▶ What is being asked: The data below should be restated word for word, pictures omitted.

= Beginning of Section =

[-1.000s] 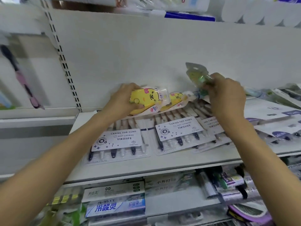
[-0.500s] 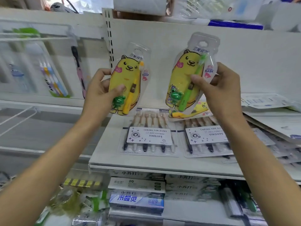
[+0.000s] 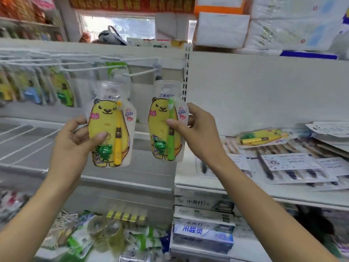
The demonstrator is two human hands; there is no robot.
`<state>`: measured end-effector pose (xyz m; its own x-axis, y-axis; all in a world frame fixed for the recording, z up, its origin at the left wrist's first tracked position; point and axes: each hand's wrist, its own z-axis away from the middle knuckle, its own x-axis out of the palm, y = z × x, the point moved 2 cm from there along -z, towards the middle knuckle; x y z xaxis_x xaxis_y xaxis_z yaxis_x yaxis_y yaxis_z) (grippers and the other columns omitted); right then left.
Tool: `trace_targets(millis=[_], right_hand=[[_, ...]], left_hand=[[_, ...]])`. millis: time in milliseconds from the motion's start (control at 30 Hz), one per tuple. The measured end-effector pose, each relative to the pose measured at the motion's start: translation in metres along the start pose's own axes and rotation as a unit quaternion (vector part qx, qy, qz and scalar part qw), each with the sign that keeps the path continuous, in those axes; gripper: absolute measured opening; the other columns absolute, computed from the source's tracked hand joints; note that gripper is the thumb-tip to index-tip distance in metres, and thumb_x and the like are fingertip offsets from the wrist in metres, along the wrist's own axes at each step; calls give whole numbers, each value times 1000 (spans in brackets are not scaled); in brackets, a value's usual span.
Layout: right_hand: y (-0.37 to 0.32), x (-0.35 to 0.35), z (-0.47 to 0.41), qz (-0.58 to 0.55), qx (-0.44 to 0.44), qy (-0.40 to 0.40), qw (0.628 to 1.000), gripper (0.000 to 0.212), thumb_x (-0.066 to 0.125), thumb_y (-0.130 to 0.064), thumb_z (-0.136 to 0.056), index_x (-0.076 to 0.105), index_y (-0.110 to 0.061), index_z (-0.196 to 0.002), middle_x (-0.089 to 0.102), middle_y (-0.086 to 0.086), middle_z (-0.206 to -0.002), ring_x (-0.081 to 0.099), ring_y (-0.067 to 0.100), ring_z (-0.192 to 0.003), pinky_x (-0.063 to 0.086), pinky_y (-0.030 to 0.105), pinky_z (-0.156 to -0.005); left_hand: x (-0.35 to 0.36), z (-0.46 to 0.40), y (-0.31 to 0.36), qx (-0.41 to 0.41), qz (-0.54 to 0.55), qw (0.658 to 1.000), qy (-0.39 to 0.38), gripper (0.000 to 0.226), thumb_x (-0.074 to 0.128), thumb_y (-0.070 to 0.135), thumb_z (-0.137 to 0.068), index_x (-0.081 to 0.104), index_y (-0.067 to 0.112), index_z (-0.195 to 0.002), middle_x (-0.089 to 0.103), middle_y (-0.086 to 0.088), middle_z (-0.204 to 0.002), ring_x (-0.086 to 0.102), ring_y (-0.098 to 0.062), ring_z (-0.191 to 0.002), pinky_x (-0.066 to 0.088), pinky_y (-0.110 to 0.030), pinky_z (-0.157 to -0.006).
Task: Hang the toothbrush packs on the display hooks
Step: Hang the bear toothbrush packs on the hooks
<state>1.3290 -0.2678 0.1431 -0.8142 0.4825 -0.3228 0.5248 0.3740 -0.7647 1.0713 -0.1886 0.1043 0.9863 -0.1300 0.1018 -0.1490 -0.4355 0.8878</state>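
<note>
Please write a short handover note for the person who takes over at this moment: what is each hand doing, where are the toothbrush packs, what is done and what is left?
Left hand: grip on the yellow-brush pack, held upright.
Right hand: grip on the green-brush pack, upright, below the hooks.
Neither pack is on a hook yet; both hang holes are free, below the white wire hooks.
One more bear pack lies flat on the right shelf.
Other packs already hang on the hooks further left.
Left to do: thread both held packs onto a hook, then probably the one on the shelf.
</note>
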Motion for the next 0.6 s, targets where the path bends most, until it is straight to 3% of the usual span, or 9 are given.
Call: trace_targets(millis=[67, 167, 267, 400, 500, 600], right_hand=[[-16, 34, 7, -10, -3, -18, 1000, 17, 76, -19, -88, 69, -11, -102, 75, -5, -88, 67, -2, -70, 53, 16, -62], [-41, 86, 17, -18, -13, -39, 999, 18, 76, -20, -88, 69, -12, -103, 75, -6, -88, 68, -1, -73, 54, 18, -63], [-65, 139, 26, -40, -22, -66, 997, 16, 75, -17, -88, 69, -17, -103, 72, -14, -85, 67, -6, -74, 49, 10, -62], [-90, 209, 32, -54, -26, -84, 995, 18, 76, -18, -88, 71, -11, -103, 76, -4, -88, 70, 2, -76, 53, 17, -66], [-104, 260, 32, -81, -15, -104, 991, 13, 76, -16, -87, 70, -14, -98, 75, -5, -84, 70, 2, -74, 51, 15, -63], [-117, 306, 29, -100, -12, -128, 987, 14, 76, -16, -87, 71, -16, -100, 77, -4, -85, 72, 7, -76, 55, 22, -67]], left_hand=[[-38, 6, 3, -8, -1, 1000, 3, 35, 70, 2, -80, 63, 14, -113, 77, 5, -97, 74, -10, -84, 60, -23, -73], [-95, 18, 5, -23, -2, 1000, 21, 31, 72, 8, -75, 70, 20, -104, 78, 5, -94, 74, -8, -83, 60, -21, -73], [-154, 27, 6, -34, -12, 998, 56, 30, 71, 0, -81, 70, 19, -105, 78, 3, -95, 74, -7, -79, 60, -20, -70], [-229, 39, 8, -54, -29, 995, 79, 30, 68, -4, -82, 69, 18, -104, 78, 3, -90, 74, -10, -79, 60, -21, -67], [-279, 44, 11, -62, -38, 992, 100, 29, 69, -4, -83, 69, 10, -108, 78, -3, -94, 75, -14, -81, 59, -22, -67], [-322, 45, 14, -65, -42, 990, 119, 30, 69, -3, -84, 68, 6, -113, 78, -5, -96, 75, -17, -84, 59, -23, -67]])
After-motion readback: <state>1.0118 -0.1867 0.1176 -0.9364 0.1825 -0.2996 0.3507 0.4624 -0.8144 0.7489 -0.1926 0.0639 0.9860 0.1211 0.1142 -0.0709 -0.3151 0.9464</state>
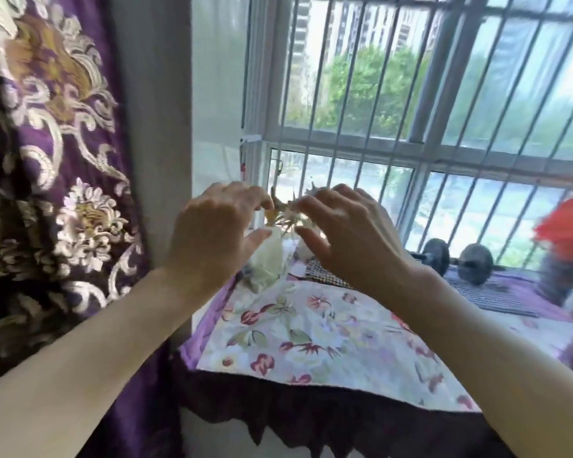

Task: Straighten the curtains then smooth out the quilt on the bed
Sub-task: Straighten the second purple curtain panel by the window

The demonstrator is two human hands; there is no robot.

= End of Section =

▶ Written reply:
[-1.000s] 
[-0.500s] 
[+0.000s] 
The demonstrator is two human hands; there is no robot.
`<state>`: measured end-effector pose (xyz m; its own x-axis, y-axis; all in a world frame fixed for the recording, z up, its origin at the left wrist's first tracked position; point and axes: each hand's wrist, its own z-axis away from the middle knuckle, its own x-axis out of the palm, y = z × x, the point moved 2 cm from there along -z, towards the middle knuckle; x y z xaxis_x xaxis_y xaxis_z yaxis_x yaxis_y yaxis_z) (grippers and the other columns omitted); right then left.
Tool: `trace_targets(millis=[_], right_hand=[[_, ...]], left_hand=[[_, ...]])`. millis: time in milliseconds from the motion's start (control at 30 Hz), one per tuple. The measured end-effector pose, each relative to the pose measured at the motion's start: translation in metres along the start pose's own axes and rotation as a unit quaternion (vector part qx, qy, qz and scalar part qw), each with the sign that keeps the path continuous, in those axes; gripper: absolute measured opening; the other columns absolute, computed from the source's tracked hand joints; note that gripper is the thumb-tip to index-tip distance in metres, and thumb_x and the like are fingertip offsets from the wrist in metres, along the wrist's own axes at each step; calls give whole numbers, each value times 1000 (spans in brackets are not scaled); in brackets, a value's usual span.
Layout: right_hand: y (-0.37 to 0.32), x (-0.35 to 0.35), z (-0.47 to 0.41), qz (-0.58 to 0.55), qx (-0.44 to 0.44), qy (-0.40 to 0.40), qw (0.628 to 1.000), gripper (0.000 to 0.212), thumb_x (-0.066 to 0.125), thumb_y (-0.130 to 0.064), thumb_z (-0.136 to 0.056), index_x (-0.076 to 0.105), index_y (-0.110 to 0.061), index_z (-0.196 to 0.002), middle_x (-0.089 to 0.102), middle_y (-0.086 to 0.086), middle_z (-0.206 to -0.002), ring_x (-0.081 to 0.099), ring_y (-0.067 to 0.100), ring_z (-0.192 to 0.003), pinky_x (-0.063 to 0.086), pinky_y (-0.030 to 0.105), pinky_z (-0.156 to -0.005); left_hand: x (-0.35 to 0.36), z (-0.46 to 0.40), y (-0.31 to 0.36), qx (-0.41 to 0.41), qz (-0.54 to 0.55), qw (0.658 to 1.000), qy (-0.39 to 0.38), gripper (0.000 to 0.226), thumb_x (-0.074 to 0.128), thumb_y (-0.070 to 0.135), thumb_z (-0.137 to 0.068), index_x (-0.081 to 0.104), index_y (-0.067 to 0.112), index_z (-0.195 to 0.002), middle_x (-0.089 to 0.103), middle_y (-0.086 to 0.088), middle_z (-0.204 to 0.002), ring_x (-0.086 to 0.102), ring_y (-0.098 to 0.062), ring_z (-0.191 to 0.002), pinky_x (-0.066 to 0.088), pinky_y (-0.110 to 0.030), pinky_z (-0.157 to -0.006).
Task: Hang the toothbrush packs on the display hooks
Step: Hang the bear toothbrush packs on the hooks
<state>1.3290 -0.2678 0.1431 -0.8142 0.4825 -0.3228 0.5248 0.3740 -0.7647 1.0713 -0.1886 0.1043 0.9863 -0.1300 0.1018 -0.1490 -0.4355 0.8878</state>
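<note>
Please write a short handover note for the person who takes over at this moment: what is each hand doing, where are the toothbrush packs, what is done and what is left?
Left hand: grip on the yellow-brush pack, held upright.
Right hand: grip on the green-brush pack, upright, below the hooks.
Neither pack is on a hook yet; both hang holes are free, below the white wire hooks.
One more bear pack lies flat on the right shelf.
Other packs already hang on the hooks further left.
Left to do: thread both held packs onto a hook, then probably the one on the shelf.
</note>
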Motion for the next 0.6 s, targets where the path bends most, until it is straight to 3% of the usual span, or 9 are given.
Call: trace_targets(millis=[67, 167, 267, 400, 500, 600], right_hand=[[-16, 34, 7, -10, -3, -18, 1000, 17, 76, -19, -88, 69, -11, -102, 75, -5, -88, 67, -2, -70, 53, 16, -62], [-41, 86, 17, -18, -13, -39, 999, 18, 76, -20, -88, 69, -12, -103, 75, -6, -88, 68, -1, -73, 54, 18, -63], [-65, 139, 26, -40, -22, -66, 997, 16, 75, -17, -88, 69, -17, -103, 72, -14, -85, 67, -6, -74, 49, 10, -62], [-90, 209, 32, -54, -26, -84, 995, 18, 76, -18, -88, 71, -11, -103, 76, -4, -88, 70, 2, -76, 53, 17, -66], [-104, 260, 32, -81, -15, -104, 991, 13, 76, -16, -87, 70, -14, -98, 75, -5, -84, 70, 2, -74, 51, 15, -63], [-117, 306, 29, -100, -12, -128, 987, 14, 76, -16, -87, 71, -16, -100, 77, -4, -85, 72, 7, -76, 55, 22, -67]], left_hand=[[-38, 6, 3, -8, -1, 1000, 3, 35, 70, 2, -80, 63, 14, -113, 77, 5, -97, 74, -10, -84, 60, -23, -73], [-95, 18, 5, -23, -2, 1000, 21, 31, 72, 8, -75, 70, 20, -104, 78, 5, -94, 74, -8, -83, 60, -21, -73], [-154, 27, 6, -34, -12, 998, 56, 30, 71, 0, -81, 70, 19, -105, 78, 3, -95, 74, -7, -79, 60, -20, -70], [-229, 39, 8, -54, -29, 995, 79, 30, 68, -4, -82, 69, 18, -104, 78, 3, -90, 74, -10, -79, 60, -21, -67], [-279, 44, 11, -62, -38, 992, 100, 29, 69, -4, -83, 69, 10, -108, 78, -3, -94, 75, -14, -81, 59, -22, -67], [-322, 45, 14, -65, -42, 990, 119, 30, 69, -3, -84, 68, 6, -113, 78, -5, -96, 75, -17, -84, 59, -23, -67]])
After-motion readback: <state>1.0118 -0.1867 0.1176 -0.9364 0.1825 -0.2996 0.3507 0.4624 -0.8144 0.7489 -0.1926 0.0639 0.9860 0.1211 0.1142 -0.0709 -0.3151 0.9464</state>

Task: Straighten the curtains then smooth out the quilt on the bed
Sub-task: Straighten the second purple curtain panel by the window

The demonstrator is two human hands; there is no robot.

This exercise has nothing more to it.